Closed Cram3r95 closed 1 year ago
Hey,
I refer to Section IV, D in our Paper: https://arxiv.org/abs/2202.04488
Current approaches for making multi-modal predictions use an additional classification layer to determine the probability of each individual mode. This not only adds model complexity, but also turns the learning process into a multitask problem, which can result in problems regarding loss balancing and convergence. We claim that it is indispensable to identify a vehicle’s most probable trajectory, but the probabilities of all other modes have a subordinate role. It should be noted, however, that this is highly dependent on the subsequent planning algorithm. Therefore, we obtain multi-modality by first training the full network end-to-end with only one output decoder, always resulting in the most optimal prediction. The loss function used for this training step is smooth-L1 loss. After convergence, we freeze the whole model and add k − 1 additional learnable output decoders to it. These additional decoders are then trained with Winner-Takes-All (WTA) loss [27]. In this specific case, WTA means that for each sequence only the weights of the decoder with the smallest smooth-L1 loss are optimized.
Julian
Hi, I have read your paper, and in spite of the fact that you are right, "his is highly dependent on the subsequent planning algorithm", if you do not obtain the corresponding confidences, you cannot rank properly in Argoverse, only assuming minFDE and minADE with uniform distribution. Then, it is only a matter of luck to obtain good metrics for k=1. Confidences are mandatory.
Hey,
I agree. And this is exactly, why CRAT-Pred first-time introduces this two-stage training process:
Therefore, we obtain multi-modality by first training the full network end-to-end with only one output decoder, always resulting in the most optimal prediction. The loss function used for this training step is smooth-L1 loss.
--> This is the k=1 mode
After convergence, we freeze the whole model and add k − 1 additional learnable output decoders to it. These additional decoders are then trained with Winner-Takes-All (WTA) loss [27]. In this specific case, WTA means that for each sequence only the weights of the decoder with the smallest smooth-L1 loss are optimized.

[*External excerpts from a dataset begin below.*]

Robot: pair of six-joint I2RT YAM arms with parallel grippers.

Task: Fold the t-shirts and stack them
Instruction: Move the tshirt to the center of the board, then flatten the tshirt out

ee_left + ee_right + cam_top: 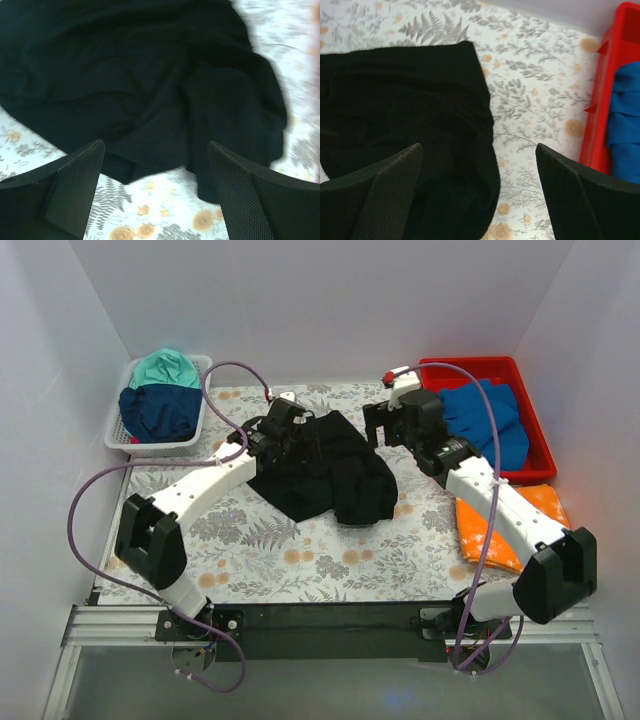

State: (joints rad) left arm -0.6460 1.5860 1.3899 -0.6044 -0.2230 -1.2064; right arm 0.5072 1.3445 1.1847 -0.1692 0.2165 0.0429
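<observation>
A large black t-shirt (325,470) lies crumpled in the middle of the table; it fills the left wrist view (140,75) and the left of the right wrist view (405,115). My left gripper (285,430) hovers over the shirt's left part, open and empty (155,190). My right gripper (385,428) hovers over the shirt's right edge, open and empty (480,195). A blue t-shirt (490,420) lies in the red bin (530,465). A mottled orange t-shirt (480,530) lies flat at the right. Teal (165,368) and navy (160,410) t-shirts sit in the white basket (195,443).
The flower-and-fern cloth (290,560) covers the table. The red bin's edge (600,100) and the blue shirt (625,120) show at the right of the right wrist view. White walls close in the back and sides.
</observation>
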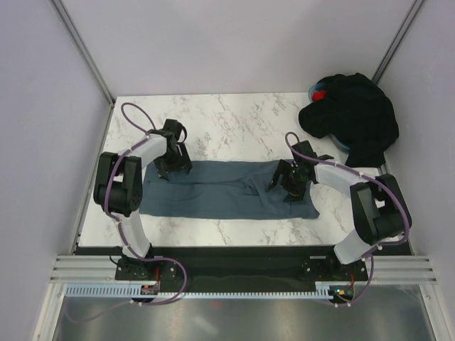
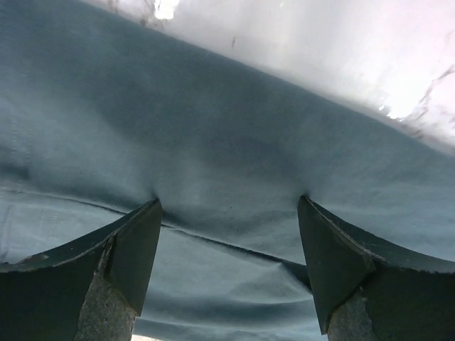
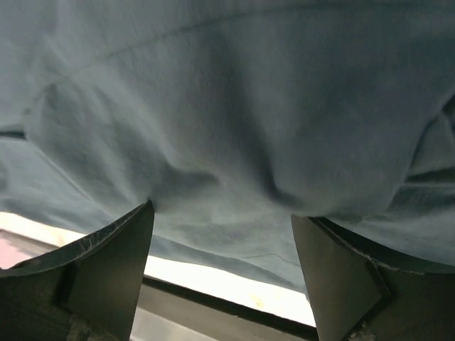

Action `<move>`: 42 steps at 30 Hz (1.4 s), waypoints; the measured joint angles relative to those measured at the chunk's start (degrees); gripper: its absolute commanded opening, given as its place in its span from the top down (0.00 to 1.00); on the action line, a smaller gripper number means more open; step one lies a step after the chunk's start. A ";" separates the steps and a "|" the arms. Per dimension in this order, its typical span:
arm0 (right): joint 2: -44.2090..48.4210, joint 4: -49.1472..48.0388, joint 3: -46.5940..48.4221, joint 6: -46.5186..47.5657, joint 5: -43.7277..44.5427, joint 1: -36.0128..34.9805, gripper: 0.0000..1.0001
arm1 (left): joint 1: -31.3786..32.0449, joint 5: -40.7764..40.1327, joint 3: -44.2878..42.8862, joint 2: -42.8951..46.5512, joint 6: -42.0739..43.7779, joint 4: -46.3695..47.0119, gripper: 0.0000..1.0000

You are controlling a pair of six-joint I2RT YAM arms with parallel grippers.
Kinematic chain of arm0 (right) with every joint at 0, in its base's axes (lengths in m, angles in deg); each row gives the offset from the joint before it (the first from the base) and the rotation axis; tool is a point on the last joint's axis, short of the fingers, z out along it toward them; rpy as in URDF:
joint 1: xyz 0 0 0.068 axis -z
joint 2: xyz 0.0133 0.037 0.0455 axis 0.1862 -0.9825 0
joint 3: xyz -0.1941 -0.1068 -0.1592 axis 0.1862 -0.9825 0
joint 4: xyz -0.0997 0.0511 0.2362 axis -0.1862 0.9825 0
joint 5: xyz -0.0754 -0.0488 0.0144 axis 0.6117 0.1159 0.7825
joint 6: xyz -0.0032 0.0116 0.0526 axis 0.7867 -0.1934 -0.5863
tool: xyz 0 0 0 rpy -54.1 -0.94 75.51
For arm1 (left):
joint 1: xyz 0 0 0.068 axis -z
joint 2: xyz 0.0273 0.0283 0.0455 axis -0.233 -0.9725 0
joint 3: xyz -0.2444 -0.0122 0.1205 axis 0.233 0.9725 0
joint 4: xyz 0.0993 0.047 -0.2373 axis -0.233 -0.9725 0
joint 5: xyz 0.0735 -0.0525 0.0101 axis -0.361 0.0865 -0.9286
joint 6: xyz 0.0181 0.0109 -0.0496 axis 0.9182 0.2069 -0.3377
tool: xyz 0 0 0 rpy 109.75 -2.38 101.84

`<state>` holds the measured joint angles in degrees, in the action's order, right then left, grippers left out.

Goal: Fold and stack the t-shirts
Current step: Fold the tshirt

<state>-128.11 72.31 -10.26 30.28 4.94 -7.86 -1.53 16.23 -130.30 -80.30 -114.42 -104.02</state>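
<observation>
A slate blue-grey t-shirt [image 1: 220, 192] lies flat as a long folded band across the marble table. My left gripper [image 1: 173, 165] rests on its far left edge, open, both fingertips [image 2: 146, 227] pressing into the cloth [image 2: 227, 142] with none pinched between them. My right gripper [image 1: 286, 183] sits on the band's right part, also open, its fingertips [image 3: 138, 234] touching the fabric [image 3: 234, 106]. Black t-shirts [image 1: 352, 117] are heaped at the far right corner.
The black heap covers a blue container [image 1: 313, 92] with something red in it. The marble table [image 1: 227, 117] has a dark front edge [image 1: 227, 250]; grey walls enclose the sides. Purple cables run along both arms.
</observation>
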 measured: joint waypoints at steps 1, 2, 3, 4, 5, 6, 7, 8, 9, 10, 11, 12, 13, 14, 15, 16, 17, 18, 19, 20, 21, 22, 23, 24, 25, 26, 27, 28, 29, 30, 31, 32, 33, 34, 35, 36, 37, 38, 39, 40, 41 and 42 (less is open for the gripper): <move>-1.05 -0.33 0.83 0.02 -0.96 0.81 0.14 | -0.02 0.15 0.33 -0.46 0.02 0.04 0.16; -2.49 -0.35 2.05 0.04 -2.34 1.95 0.14 | -0.02 0.46 0.66 -0.66 0.00 0.04 0.16; -4.79 -0.20 3.72 0.17 -3.96 3.32 0.15 | -0.02 0.83 1.03 -0.70 0.00 0.17 0.16; -6.99 0.13 5.92 0.13 -6.03 4.94 0.16 | -0.04 0.96 1.29 -0.63 -0.02 0.31 0.16; -8.98 0.37 8.00 0.13 -7.65 6.12 0.16 | -0.04 1.16 1.62 -0.55 -0.02 0.66 0.16; -11.96 1.25 11.19 0.44 -9.09 7.43 0.16 | -0.09 1.33 2.05 -0.31 -0.07 1.05 0.16; -14.93 2.14 14.67 0.68 -10.40 8.31 0.16 | -0.13 1.42 2.91 0.26 -0.11 1.88 0.18; -17.88 3.23 18.47 0.92 -11.58 8.92 0.16 | -0.13 1.62 3.69 0.87 -0.15 2.45 0.20; -21.03 4.61 22.64 1.25 -12.24 9.25 0.16 | -0.13 2.05 5.03 1.86 -0.22 3.43 0.22; -23.43 5.44 26.16 1.55 -12.70 9.33 0.16 | -0.11 2.51 6.64 3.10 -0.39 4.50 0.22; -26.47 6.84 30.99 1.99 -13.05 9.25 0.16 | 0.17 3.02 8.35 4.50 -0.63 5.46 0.22; -28.79 7.65 34.53 2.40 -12.96 9.03 0.15 | 0.57 3.72 10.12 5.86 -1.01 6.27 0.22; -31.52 8.59 38.97 2.84 -12.94 8.70 0.15 | 1.05 4.26 11.52 6.99 -1.38 6.97 0.22; -34.18 9.84 43.58 3.21 -12.85 8.35 0.15 | 1.84 5.07 13.25 8.41 -1.90 7.78 0.22; -37.09 11.15 48.43 3.61 -12.37 7.96 0.14 | 2.67 6.05 14.75 9.66 -2.56 8.48 0.22; -40.00 12.20 53.42 3.87 -12.35 7.61 0.14 | 3.63 7.50 16.52 11.17 -3.43 9.64 0.22; -43.06 12.55 58.64 3.93 -12.70 7.32 0.14 | 4.63 9.09 18.32 12.59 -4.39 10.82 0.22; -46.21 13.16 63.76 3.93 -12.85 7.08 0.14 | 5.66 10.88 20.06 13.90 -5.84 12.39 0.22; -49.37 12.28 68.72 3.67 -14.08 6.91 0.14 | 6.80 13.07 21.79 15.13 -7.41 14.16 0.22; -52.37 10.75 72.96 3.04 -15.85 6.80 0.14 | 7.80 14.88 22.88 15.80 -8.70 15.37 0.22; -55.52 9.16 77.09 1.64 -17.79 6.71 0.14 | 9.35 16.96 23.93 16.28 -10.62 17.03 0.22; -57.88 6.97 80.04 0.15 -19.87 6.69 0.14 | 11.15 19.15 24.59 16.28 -12.66 18.69 0.22; -60.57 3.96 82.97 -1.75 -22.36 6.69 0.14 | 13.18 21.55 24.85 15.69 -15.39 20.79 0.22; -62.75 1.07 85.35 -3.50 -24.48 6.69 0.13 | 15.47 22.77 24.87 15.30 -16.57 21.86 0.21; -64.83 -2.21 87.12 -5.97 -26.14 6.71 0.13 | 17.84 24.70 24.85 14.49 -18.47 23.56 0.22; -66.62 -5.81 88.52 -8.33 -27.65 6.78 0.13 | 20.31 26.75 24.85 13.62 -20.46 25.33 0.22; -68.22 -9.35 89.53 -10.62 -28.79 6.80 0.13 | 22.43 28.24 24.76 12.83 -22.16 26.77 0.22; -69.33 -12.35 90.23 -12.68 -29.51 6.80 0.12 | 24.96 29.81 24.59 12.04 -23.89 27.96 0.22; -70.51 -15.43 90.97 -14.67 -29.94 6.80 0.12 | 26.58 30.82 24.46 11.52 -24.96 28.65 0.22; -71.38 -17.55 91.54 -16.20 -30.18 6.75 0.12 | 28.17 31.54 24.33 11.13 -26.18 29.09 0.22; -72.37 -20.02 92.24 -17.97 -30.32 6.71 0.11 | 29.53 32.17 24.33 11.04 -27.21 29.20 0.21; -73.16 -22.05 92.85 -19.56 -30.27 6.69 0.10 | 30.71 32.85 24.33 11.19 -28.28 28.81 0.21; -73.83 -23.98 93.37 -20.87 -30.10 6.69 0.09 | 31.32 33.05 24.39 11.47 -29.11 28.46 0.21; -74.31 -25.83 93.68 -21.94 -29.66 6.69 0.08 | 31.87 33.07 24.48 12.17 -29.97 27.82 0.20; -74.64 -27.52 93.90 -22.75 -29.07 6.67 0.07 | 32.35 32.85 24.50 13.35 -30.69 26.93 0.20; -74.84 -28.76 93.92 -23.19 -28.79 6.64 0.06 | 32.85 32.39 24.55 15.13 -31.21 25.88 0.20; -74.95 -29.90 93.92 -23.54 -28.52 6.62 0.06 | 33.24 31.95 24.52 17.27 -31.52 24.70 0.20; -75.01 -30.73 93.90 -23.61 -28.28 6.58 0.05 | 33.51 31.34 24.37 19.26 -31.63 23.67 0.20; -75.03 -31.43 93.74 -23.54 -28.06 6.56 0.04 | 33.73 30.64 23.85 21.53 -31.61 22.10 0.20; -74.95 -32.17 93.31 -23.45 -27.96 6.54 0.03 | 33.92 29.68 23.06 23.50 -31.61 20.59 0.20; -74.60 -32.94 92.63 -23.12 -27.98 6.54 0.02 | 34.03 28.63 22.14 25.03 -31.43 19.21 0.20; -74.16 -33.27 92.02 -22.64 -27.89 6.51 0.02 | 34.14 27.21 21.00 26.40 -31.15 17.49 0.20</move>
<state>-202.27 39.05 81.76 7.64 -22.95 -1.34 32.61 43.45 -109.29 -53.89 -145.56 -86.54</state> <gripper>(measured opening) 0.965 0.800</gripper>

--> These are the other modes
So instead of confidences, CRAT-Pred has a trajectory ranking. Therefore, it is not a matter of luck to obtain good metrics for k=1.
Hope this helps.
Julian
Hi Julian,
Thank you for your response. It makes sense, but if you dont have a specific submodule (e.g. MLP -> Softmax) to obtain the confidences, you are trying your predictions as an uniform distribution, so, again, k=1 does not make sense since they are going (in the leaderboard) to take into account the best confidence. It is a matter of luck in your case.
Hey,
I will try to explain the special training strategy in a different way:
Therefore, it is not a matter of luck at all.
Julian
Yes, it is a matter of luck at all, because your train the first decoder, which is assumed to be the best, ok. But then, you train with WTA, but even though you have good predictions for every decoder, you dont know the confidences. Imagine a highway, where your agent has a sudden acceleration. Then, assuming your best prediction is the decoder 1, you cannot order the different predictions. The ideal case is this:
Where you have that the closest predictions to the GT have the highest confidences, and the less probable predictions have the lowest confidences. In your case (but again, is a great model), is a matter of luck the probabilistic metrics (brier-minFDE, p-FDE, etc.).
Hey,
I completely agree with your point that, depending on the subsequent planner, additionally having confidences could be beneficial.
The claim you initially made is that the k=1 prediction performance is a matter of luck. This is definitely not the case!
The thing you are now talking about are probabilistic metrics. Benchmarking our model on probabilistic metrics does not really make sense, because the model is not designed to be a probabilistic model (no confidence decoder).
However, it would definitely be interesting to see the effect of an additional confidence decoder and the corresponding training strategy. If you add something like this to the model, feel free to contribute via a PR.
Many thanks for your valuable suggestions.
Julian
Is there still a need for more discussion here?
@schmidt-ju I will try to use this code as baseline to integrate map information in Argoverse 2.0 as well as confidence branch in the decoder.
On top of that, the final version should be similar to HiVT since it considers both local and global agent interaction. Your work will be properly cited.
Do you use confidences in the decoder? In order to estimate which is the most plausible trajectory.